WHAT THE TASK REQUIRES »
I would like each line of the data that holds the word "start" copied out.

=== COLLECTED MATERIAL ===

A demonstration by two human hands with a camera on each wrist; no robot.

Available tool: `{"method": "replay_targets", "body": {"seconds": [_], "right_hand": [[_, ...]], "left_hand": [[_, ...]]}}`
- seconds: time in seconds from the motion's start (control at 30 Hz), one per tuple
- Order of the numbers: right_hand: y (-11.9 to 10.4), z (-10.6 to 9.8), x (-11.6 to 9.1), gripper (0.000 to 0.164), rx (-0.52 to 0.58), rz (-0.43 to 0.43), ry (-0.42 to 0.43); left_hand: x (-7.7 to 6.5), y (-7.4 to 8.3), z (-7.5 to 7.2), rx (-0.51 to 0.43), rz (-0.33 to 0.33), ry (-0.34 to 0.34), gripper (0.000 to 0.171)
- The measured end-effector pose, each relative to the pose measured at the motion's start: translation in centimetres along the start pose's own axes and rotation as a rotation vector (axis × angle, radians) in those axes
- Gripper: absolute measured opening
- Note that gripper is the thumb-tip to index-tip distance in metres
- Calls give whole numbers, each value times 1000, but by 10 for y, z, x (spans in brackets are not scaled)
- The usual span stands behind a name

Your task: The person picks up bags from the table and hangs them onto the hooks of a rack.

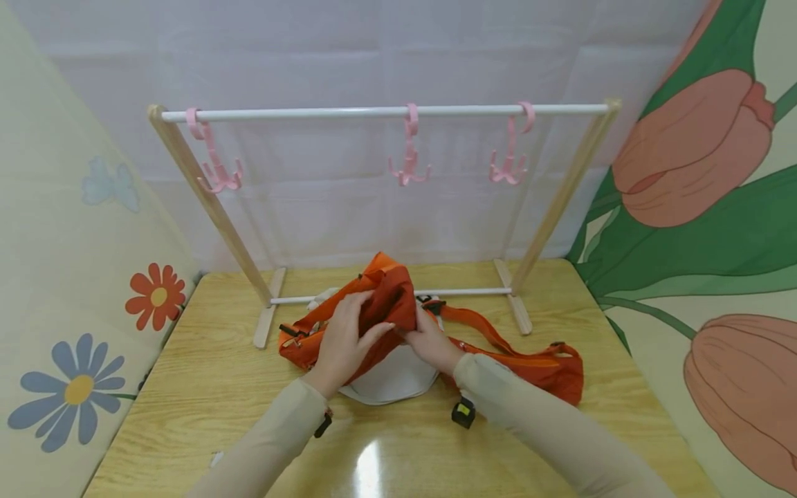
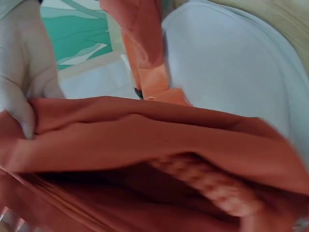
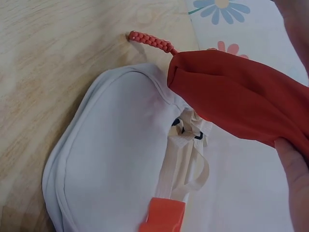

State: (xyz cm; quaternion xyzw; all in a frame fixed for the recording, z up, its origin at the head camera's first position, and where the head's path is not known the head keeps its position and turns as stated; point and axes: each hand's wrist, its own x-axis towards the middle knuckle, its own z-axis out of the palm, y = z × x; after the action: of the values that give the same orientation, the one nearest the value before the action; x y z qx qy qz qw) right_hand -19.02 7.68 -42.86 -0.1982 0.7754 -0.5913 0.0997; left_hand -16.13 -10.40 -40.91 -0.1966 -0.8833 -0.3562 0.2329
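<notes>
An orange-red zippered bag [image 1: 398,290] is held tilted above the table by both hands. My left hand [image 1: 345,339] grips its left side, thumb stretched across the fabric. On the right side, my right hand [image 1: 432,342] pinches the edge. The left wrist view looks into the open mouth of the bag [image 2: 120,140], with a braided strip of the same colour inside. A braided pull [image 3: 150,40] sticks out from one end in the right wrist view. Beneath lies a white bag [image 1: 389,379], partly covered, with cream straps [image 3: 190,169].
Another orange-red bag [image 1: 548,380] with a strap [image 1: 476,321] lies to the right on the wooden table [image 1: 187,387]. Behind stands a rack with a white rail [image 1: 311,113], wooden legs [image 1: 560,200] and pink hooks at left [image 1: 221,181], middle [image 1: 409,166] and right [image 1: 507,169].
</notes>
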Motion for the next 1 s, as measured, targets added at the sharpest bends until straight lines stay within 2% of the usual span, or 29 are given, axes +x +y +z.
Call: {"method": "replay_targets", "body": {"seconds": [0.13, 0.3, 0.53, 0.7, 0.83, 1.0], "right_hand": [[0, -4, 1, 38, 21, -12, 67], [-2, -12, 1, 33, 44, 26, 113], [-6, -27, -3, 32, -3, 48, 93], [-10, -38, -5, 37, 54, 50, 62], [-10, -45, -6, 39, 101, 22, 18], [-6, -50, -8, 36, 95, -35, -8]], "left_hand": [[-4, -8, -3, -6, -27, -18, 56], [-11, -20, -4, -13, -66, -34, 52], [-17, -35, -1, 0, -93, -17, 52], [-16, -42, -2, 15, -98, -18, 54], [-11, -45, -2, 9, -114, -75, 59], [-7, -49, -3, -13, -116, -203, 67]]}}
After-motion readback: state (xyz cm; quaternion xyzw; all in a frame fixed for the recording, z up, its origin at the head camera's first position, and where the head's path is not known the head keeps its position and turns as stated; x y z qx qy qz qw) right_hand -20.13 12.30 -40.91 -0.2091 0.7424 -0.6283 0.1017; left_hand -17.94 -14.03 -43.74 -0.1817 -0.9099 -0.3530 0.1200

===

OUTPUT OF THE TASK »
- seconds: time in seconds from the motion's start (control at 30 Hz), one per tuple
- The measured end-effector pose, each relative to the pose measured at the motion's start: translation in centimetres along the start pose's own axes and rotation as a rotation vector (axis × angle, radians) in those axes

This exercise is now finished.